Sometimes you go to incredible lengths to see a band, and when the Avett Brothers announced they would be playing at Big Top Chautaqua this summer, we knew we had to make the might trek north. Our efforts paid off in spades with an absolutely tremendous show on Friday night. Having seen the Avetts four times in the last 15 months, I have seen a band progress from the original three-piece, to the expanded four piece with inimitable Joe Kwon on cello, to a full-blown, five-piece rock band complete with a hired gun on drums. Despite these changes, what makes Scott, Seth, and Bob so special still remains – heartfelt, dramatic songs of loss and love, undeniable passion and effort, among other traits – as well as complete and total devotion from their fanbase. I have never seen a band that feeds off the energy of the crowd, and vice versa, like the Avett Brothers. From the opening notes of the second song, “January Wedding” through the screaming singalong of “I am a breathing time machine” during the “Laundry Room” closer, band and crowd were as one. The venue may have had something to do with it. Big Top Chautaqua is a big blue tent and the base of a ski hill. You can play frisbee and drink a beer just outside the tent. The audience was by far the most diverse I’ve seen at an Avetts show, with newborns bouncing on their parents knees and grandparents clapping in time on the fringes, giving plenty of room to the youngsters to jump, shout, yell, and dance. Most of the audience sits in rehabbed church pews, making it feel like part revival, part church picnic, and part family reunion. The band picked up on the vibe, with Scott remarking at one point “this is just like home,” later amending it after “The Perfect Space” by adding, “actually, this is A LOT louder than home.”

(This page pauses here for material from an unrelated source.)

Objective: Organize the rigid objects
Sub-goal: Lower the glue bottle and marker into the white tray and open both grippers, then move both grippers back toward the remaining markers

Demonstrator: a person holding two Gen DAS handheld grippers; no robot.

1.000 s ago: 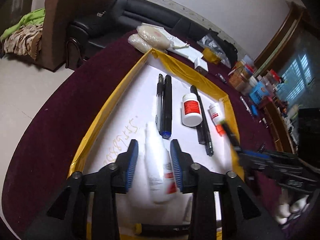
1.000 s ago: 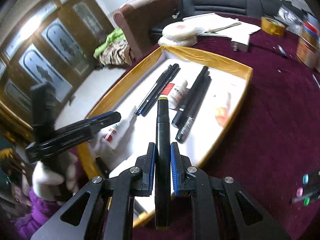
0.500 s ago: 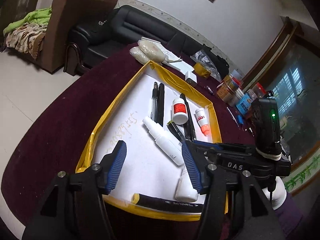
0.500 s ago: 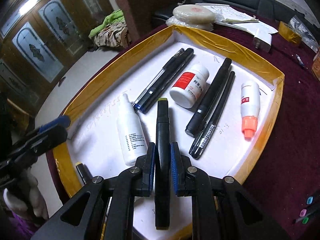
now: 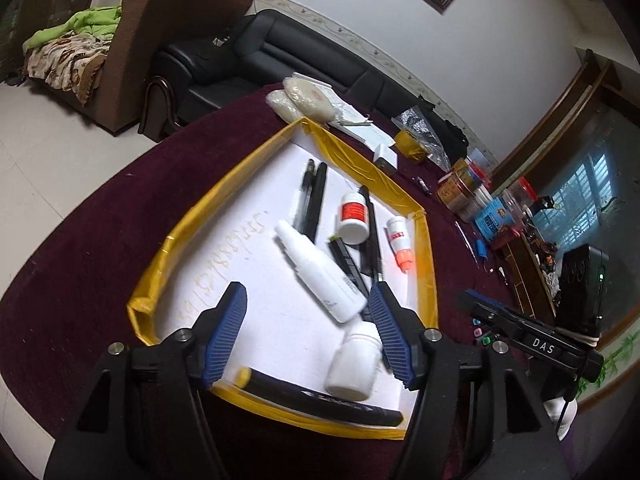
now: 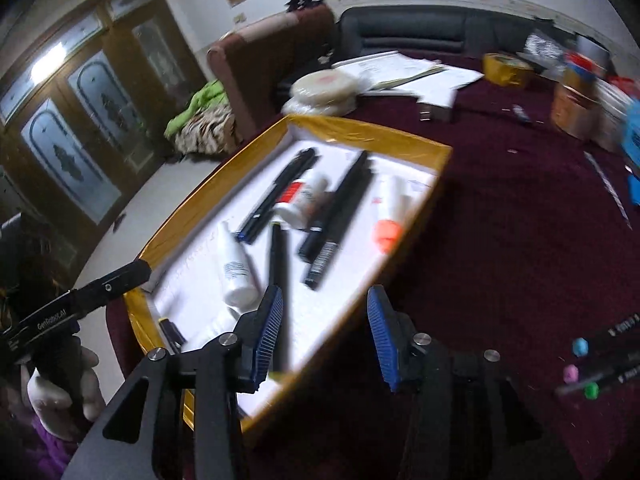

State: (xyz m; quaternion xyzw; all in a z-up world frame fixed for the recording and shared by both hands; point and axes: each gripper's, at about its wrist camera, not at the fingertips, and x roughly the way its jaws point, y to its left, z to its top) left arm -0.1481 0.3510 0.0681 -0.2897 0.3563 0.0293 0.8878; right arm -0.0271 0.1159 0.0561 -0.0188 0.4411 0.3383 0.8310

The band moved between the folk-thrash of “The Fall,” “Wanted Man,” and “Rollin’ In My Sweet Baby’s Arms,” older trio songs like “Colorshow” (receiving a dramatic, slightly remixed full band treatment) and “Shame,” and nine tracks off their latest record, delighting most despite the weighty subject matter. As someone that historically puts setlist ahead of performance, I could complain about ending the show with five out of the last six from the latest record (save for the Roger Miller cover shown above), but they were played with such emotion and intensity that you could not help but be moved. The band left the stage soaked, trumphant, and flattered at the reception from the capacity crowd. After shows, particularly the hot ones, I love to look at people’s faces as they leave the venue. At Avett Brothers shows, I see expressions that I don’t see anywhere else. There is joy, there is contentment, and yes, there is drunkenness, but there is also something behind that happiness, These songs stick with you – their lyrics come from places we have all been – and there is a lot of reflection and introspection going on that walk between the venue and the car. There are lyrics that always get me, and haunt me for hours afterwards, but that is all part of it, and that is why I, and an ever-growing mass of people, love this band.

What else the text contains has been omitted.